» **Task goal**
What you return should be the complete data below, word for word, with no pictures in it.

BEGIN Dataset excerpt

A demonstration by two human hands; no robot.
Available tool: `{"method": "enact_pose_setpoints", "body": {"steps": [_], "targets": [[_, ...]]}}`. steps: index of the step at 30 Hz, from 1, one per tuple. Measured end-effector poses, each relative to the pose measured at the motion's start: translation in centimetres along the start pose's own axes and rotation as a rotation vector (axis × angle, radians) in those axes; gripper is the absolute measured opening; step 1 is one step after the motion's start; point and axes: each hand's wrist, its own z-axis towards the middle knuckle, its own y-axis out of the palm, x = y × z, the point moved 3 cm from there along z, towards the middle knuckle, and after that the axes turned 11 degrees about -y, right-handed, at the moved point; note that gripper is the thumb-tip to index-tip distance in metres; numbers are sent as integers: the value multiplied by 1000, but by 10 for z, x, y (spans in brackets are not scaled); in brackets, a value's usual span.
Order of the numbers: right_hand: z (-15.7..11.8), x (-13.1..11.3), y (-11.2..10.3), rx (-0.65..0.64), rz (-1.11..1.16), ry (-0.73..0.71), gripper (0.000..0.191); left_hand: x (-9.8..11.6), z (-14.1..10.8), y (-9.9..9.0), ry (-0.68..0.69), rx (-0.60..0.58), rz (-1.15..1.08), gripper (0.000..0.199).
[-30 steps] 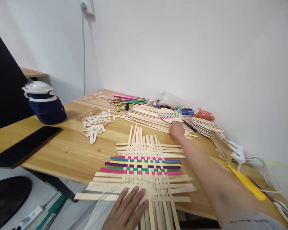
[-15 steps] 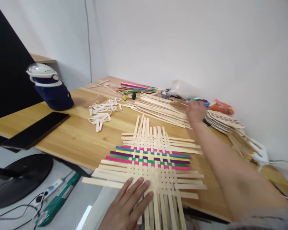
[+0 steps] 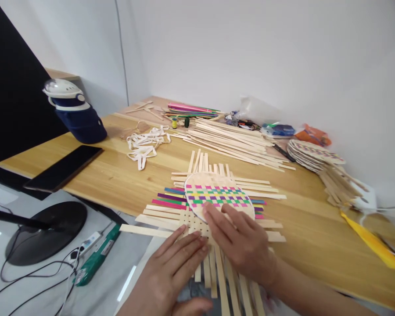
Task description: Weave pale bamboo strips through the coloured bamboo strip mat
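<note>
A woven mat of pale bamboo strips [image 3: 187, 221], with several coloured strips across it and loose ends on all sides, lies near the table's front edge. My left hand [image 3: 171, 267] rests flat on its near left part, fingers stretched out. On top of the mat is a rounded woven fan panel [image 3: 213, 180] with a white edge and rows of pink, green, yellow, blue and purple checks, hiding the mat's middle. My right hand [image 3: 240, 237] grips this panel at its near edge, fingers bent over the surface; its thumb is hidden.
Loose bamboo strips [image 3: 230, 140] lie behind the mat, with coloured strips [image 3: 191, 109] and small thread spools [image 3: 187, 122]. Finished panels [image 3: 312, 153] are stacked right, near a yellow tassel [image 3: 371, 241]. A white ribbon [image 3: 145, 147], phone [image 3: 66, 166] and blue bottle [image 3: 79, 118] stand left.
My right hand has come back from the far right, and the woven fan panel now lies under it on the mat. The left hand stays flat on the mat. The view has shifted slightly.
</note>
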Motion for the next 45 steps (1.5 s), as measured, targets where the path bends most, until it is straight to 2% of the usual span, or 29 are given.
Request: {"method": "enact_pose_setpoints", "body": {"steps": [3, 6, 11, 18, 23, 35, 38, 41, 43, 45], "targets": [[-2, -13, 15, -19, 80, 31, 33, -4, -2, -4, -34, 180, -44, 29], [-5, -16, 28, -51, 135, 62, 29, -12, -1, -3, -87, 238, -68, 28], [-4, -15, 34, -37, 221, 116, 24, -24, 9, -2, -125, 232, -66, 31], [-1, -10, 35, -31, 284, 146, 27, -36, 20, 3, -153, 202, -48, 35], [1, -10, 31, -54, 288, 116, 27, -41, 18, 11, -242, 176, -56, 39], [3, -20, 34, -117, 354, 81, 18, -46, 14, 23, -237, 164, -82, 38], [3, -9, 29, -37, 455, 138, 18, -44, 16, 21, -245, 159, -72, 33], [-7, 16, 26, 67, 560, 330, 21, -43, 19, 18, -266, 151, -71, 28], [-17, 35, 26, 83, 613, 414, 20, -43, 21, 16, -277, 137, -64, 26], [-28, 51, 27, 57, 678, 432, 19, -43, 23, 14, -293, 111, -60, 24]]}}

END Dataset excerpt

» **Task output**
A demonstration by two human hands; no robot.
Available tool: `{"method": "enact_pose_setpoints", "body": {"steps": [_], "targets": [[_, ...]]}}`. steps: index of the step at 30 Hz, from 1, one per tuple. Measured end-effector poses, each relative to the pose measured at the motion's start: translation in centimetres along the start pose's own axes and rotation as a rotation vector (axis × angle, radians) in those axes; gripper is the absolute measured opening; step 1 is one step after the motion's start; point and axes: each hand's wrist, its own z-axis towards the middle knuckle, its own y-axis out of the palm, x = y × z, the point moved 3 cm from there along z, towards the middle knuckle, and after that the axes turned 11 degrees about -y, right-handed, at the moved point; note that gripper is the thumb-tip to index-tip distance in metres; numbers are sent as integers: the value multiplied by 1000, but by 10 for z, x, y (spans in brackets are not scaled); in brackets, a value's usual span.
Order of the numbers: right_hand: z (-15.7..11.8), x (-13.1..11.3), y (-11.2..10.3), rx (-0.65..0.64), rz (-1.11..1.16), ry (-0.73..0.71), gripper (0.000..0.191); left_hand: x (-9.8..11.6), z (-14.1..10.8), y (-9.9..9.0), ry (-0.68..0.69), rx (-0.60..0.58), rz (-1.15..1.08), gripper (0.000..0.199).
[-30 steps] 
[-15 steps] 
[+0 steps] 
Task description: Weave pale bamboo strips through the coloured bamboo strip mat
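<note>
A woven mat of pale bamboo strips [image 3: 187, 221], with several coloured strips across it and loose ends on all sides, lies near the table's front edge. My left hand [image 3: 171, 267] rests flat on its near left part, fingers stretched out. On top of the mat is a rounded woven fan panel [image 3: 213, 180] with a white edge and rows of pink, green, yellow, blue and purple checks, hiding the mat's middle. My right hand [image 3: 240, 237] grips this panel at its near edge, fingers bent over the surface; its thumb is hidden.
Loose bamboo strips [image 3: 230, 140] lie behind the mat, with coloured strips [image 3: 191, 109] and small thread spools [image 3: 187, 122]. Finished panels [image 3: 312, 153] are stacked right, near a yellow tassel [image 3: 371, 241]. A white ribbon [image 3: 145, 147], phone [image 3: 66, 166] and blue bottle [image 3: 79, 118] stand left.
My right hand has come back from the far right, and the woven fan panel now lies under it on the mat. The left hand stays flat on the mat. The view has shifted slightly.
</note>
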Motion for the next 45 steps (1.5 s), as measured, targets where the path bends most, until it is straight to 2% of the usual span, or 29 are given.
Request: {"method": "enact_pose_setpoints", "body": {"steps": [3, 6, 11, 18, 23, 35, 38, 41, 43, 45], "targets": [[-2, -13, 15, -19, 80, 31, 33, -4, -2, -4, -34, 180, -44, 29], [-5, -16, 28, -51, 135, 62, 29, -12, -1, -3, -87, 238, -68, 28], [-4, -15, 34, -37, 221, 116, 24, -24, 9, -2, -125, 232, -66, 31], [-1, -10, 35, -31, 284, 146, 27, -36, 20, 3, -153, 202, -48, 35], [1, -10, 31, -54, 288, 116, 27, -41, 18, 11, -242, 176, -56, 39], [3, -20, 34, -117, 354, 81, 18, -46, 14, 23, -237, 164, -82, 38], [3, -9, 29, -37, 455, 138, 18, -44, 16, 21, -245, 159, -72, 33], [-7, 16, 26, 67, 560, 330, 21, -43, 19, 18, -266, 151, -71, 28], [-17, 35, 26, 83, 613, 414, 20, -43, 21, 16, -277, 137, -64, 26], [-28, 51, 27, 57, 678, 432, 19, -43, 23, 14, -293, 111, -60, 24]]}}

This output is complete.